The Youth Science Foundation Canada is the national organization for leadership in extra-curricular science and technology education. Through its 35 year history, the YSF Canada has actively encouraged more young Canadians to pursue career opportunities in science and technology. YSF Canada’s national Science Fair Program is the largest extra-curricular activity related to science and technology in Canada. Science Fairs are often cited as having a profound influence on students’ interest in further study and careers in science and technology and in research, writing, presentation and leadership skills.
About 500,00 student science projects compete within their classroom or school and some 25,000 of those become eligible to participate in the Regional Science Fairs. There are currently 110 regions established in Canada which are eligible to participate in the National Science Fair Program upon annual affiliation with YSF Canada. Winners from each of the RSF’s are then brought together at the annual Canada-Wide Science Fair. Over 400 students have the opportunity to communicate and compete with the best students in Canada and to be judged by highly competent scientists and researchers.
Bilingualism at CWSF 2001
At Canada-Wide Science Fair 2001 in Kingston all services will be provided in both official languages, English and French. This includes registration, tours, ceremonies, newsletters, social activities, meetings and most importantly, judging. Since Kingston is mainly an anglophone community, all services are readily available in English. To offer services in French, CWSF 2001 will rely on the very active French community composed of approximately 5,000 francophones; this number is much higher when we include immersion and bilingual students. In fact, according to a public survey conducted in the Summer of 1995 by Beaulieu et Lemire Consultation, Recherche et Formation inc. for ACFO Conseil régional des Mille-Iles, there are more than 20,000 people in the Thousand Islands region who can speak both official languages.

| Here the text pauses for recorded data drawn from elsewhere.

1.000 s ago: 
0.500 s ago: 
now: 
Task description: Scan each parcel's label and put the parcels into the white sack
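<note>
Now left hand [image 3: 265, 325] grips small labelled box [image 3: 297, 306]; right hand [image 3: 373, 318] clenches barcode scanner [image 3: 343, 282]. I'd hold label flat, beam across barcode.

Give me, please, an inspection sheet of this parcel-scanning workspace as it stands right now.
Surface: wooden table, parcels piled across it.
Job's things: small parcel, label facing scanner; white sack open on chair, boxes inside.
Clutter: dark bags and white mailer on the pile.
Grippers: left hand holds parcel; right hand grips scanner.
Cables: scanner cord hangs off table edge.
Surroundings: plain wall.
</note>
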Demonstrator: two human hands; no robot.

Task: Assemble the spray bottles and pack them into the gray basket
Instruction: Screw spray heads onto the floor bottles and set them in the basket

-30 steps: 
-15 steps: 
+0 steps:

The presence of francophones and French-speaking students is very important at our regional Science Fair. In fact, about 10-15% of the projects require French judging. In recent years, several French projects were sent to the Canada-Wide Science Fairs (2 out of 3 in 1993, 2 out of 4 in 1994, 1 out of 5 in 1995, 2 out of 5 in 1996 and 2 out of 4 in 1997). Application forms and other documentation sent to the students are available in both languages. The awards ceremony is presented in both languages. In addition, the current co-chairs of the Regional Science Fair committee are bilingual.
About 15-20% of our 90 judges can express themselves and judge projects in French. This number could be increased easily to 50% at the Canada-Wide Science Fair in 2001 since the Royal Military College of Canada is located in Kingston and it is a bilingual military college and is a very good source of judges. In addition, even though Queen’s University is predominantly English, there are a lot of professors in the different science and engineering departments who can express themselves in both languages. According to the public survey (1995) presented above, a large proportion of the French community has a degree at the university level (34%) thus providing us with a good base of possible judges.
Historically, Kingston was originally a French area when the Comte de Frontenac founded a post (Fort Frontenac) and as mentioned earlier, the Kingston French community is very active. We have four French First Language schools (2 elementary schools and 2 high schools) and a number of French immersion schools. Students in these schools are all possible volunteers for CWSF 2001. Kingston also has many different French organizations in different domains including politics (ACFO Mille-Iles), social (Champlain, Queen’s French Centre, Alouette de Quinte Club), cultural (Frontenac Cultural Centre), youth (Kingston Optimist Club, Frontenac CFB Optimist Club, Octogone Club, Boy Scouts), daycare services (Croque Soleil, Beau Soleil, The Explorers, Les Frimousses), seniors (Âge de l’Avenir Senior Club), literacy (La route du Savoir), sciences (FL&A Science Fair, Accès-Science inc.) and arts and communications (Les Trétaux de Kingston theatrical company, La Bonne Franquette Productions, CFRC-FM 101,9, Francophone Choirs).
In conclusion, CWSF 2001 in Kingston will ensure that both francophones and anglophones feel welcome in our city and can express themselves in the language of their choice.